Half of the banks had prepared reports to their board or management on their follow up of Finanstilsynet’s guidelines. The remainder will do so as from the third quarter of 2010. The reports show inadequate compliance with the banks’ own guidelines. Our annual survey of home mortgage loans, to which the banks are required to respond by 19 November, takes the new guidelines into account. Based on the results of this survey, to be published in next year’s Financial Market in Norway: Risk Outlook, (March 2011), the authority will check banks’ compliance with the guidelines at on-site inspections early next year.

A chief cause of the financial crisis in the US was very strong growth in lending for housing purposes and a substantial rise in house prices which laid the basis for further growth in home mortgage loans.
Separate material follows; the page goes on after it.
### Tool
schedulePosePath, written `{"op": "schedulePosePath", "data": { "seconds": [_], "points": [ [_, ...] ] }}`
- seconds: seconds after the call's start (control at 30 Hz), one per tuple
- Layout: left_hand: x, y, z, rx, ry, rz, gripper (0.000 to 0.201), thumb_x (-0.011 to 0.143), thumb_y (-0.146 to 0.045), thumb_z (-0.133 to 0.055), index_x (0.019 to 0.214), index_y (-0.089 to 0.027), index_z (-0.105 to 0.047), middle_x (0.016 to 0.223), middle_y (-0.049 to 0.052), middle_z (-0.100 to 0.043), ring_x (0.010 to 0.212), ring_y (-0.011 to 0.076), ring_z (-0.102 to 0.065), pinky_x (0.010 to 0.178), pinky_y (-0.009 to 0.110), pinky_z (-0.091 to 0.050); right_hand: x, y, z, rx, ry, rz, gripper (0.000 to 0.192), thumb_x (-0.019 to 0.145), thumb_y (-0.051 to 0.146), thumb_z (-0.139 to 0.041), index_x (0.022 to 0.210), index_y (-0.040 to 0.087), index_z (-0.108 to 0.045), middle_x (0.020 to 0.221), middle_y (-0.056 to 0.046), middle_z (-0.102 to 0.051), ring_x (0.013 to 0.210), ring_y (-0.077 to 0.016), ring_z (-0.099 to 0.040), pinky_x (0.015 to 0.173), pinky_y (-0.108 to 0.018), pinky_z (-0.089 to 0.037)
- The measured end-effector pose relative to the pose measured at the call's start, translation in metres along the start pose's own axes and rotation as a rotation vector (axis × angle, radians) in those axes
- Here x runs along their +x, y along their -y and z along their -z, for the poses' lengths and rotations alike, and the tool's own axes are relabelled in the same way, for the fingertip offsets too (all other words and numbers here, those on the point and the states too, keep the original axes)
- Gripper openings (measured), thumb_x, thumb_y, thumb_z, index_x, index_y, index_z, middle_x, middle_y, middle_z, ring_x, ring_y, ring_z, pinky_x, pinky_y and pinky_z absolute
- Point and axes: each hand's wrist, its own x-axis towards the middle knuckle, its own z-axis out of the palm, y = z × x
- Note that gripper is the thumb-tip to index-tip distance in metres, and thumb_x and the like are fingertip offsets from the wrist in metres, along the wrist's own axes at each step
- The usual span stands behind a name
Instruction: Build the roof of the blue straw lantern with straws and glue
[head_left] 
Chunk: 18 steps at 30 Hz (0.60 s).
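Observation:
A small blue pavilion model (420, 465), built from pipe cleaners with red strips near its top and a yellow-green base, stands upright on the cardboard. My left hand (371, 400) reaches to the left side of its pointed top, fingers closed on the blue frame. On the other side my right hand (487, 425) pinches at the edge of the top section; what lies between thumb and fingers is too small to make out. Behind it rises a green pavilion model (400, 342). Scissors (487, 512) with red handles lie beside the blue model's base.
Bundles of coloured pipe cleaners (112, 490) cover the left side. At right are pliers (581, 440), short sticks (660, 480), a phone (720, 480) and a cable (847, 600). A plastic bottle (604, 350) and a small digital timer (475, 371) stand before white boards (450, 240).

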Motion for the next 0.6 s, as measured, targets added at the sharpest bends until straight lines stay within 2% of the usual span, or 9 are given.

Households with poor debt servicing ability accounted for a significant portion of this borrowing. In Norway bank lending to households accounts for about 60 per cent of overall lending to the (non-financial) private sector. About 90 per cent of these loans are secured by dwellings. Norwegian banks accordingly have substantial indirect exposure to the housing market. Since the great majority of loans carry floating interest rates, interest rate increases immediately impact on households. House prices in Norway have risen of late and, viewed in relation to the trend in households’ disposable income, are high in historical terms. Norwegian households also carry a high debt burden.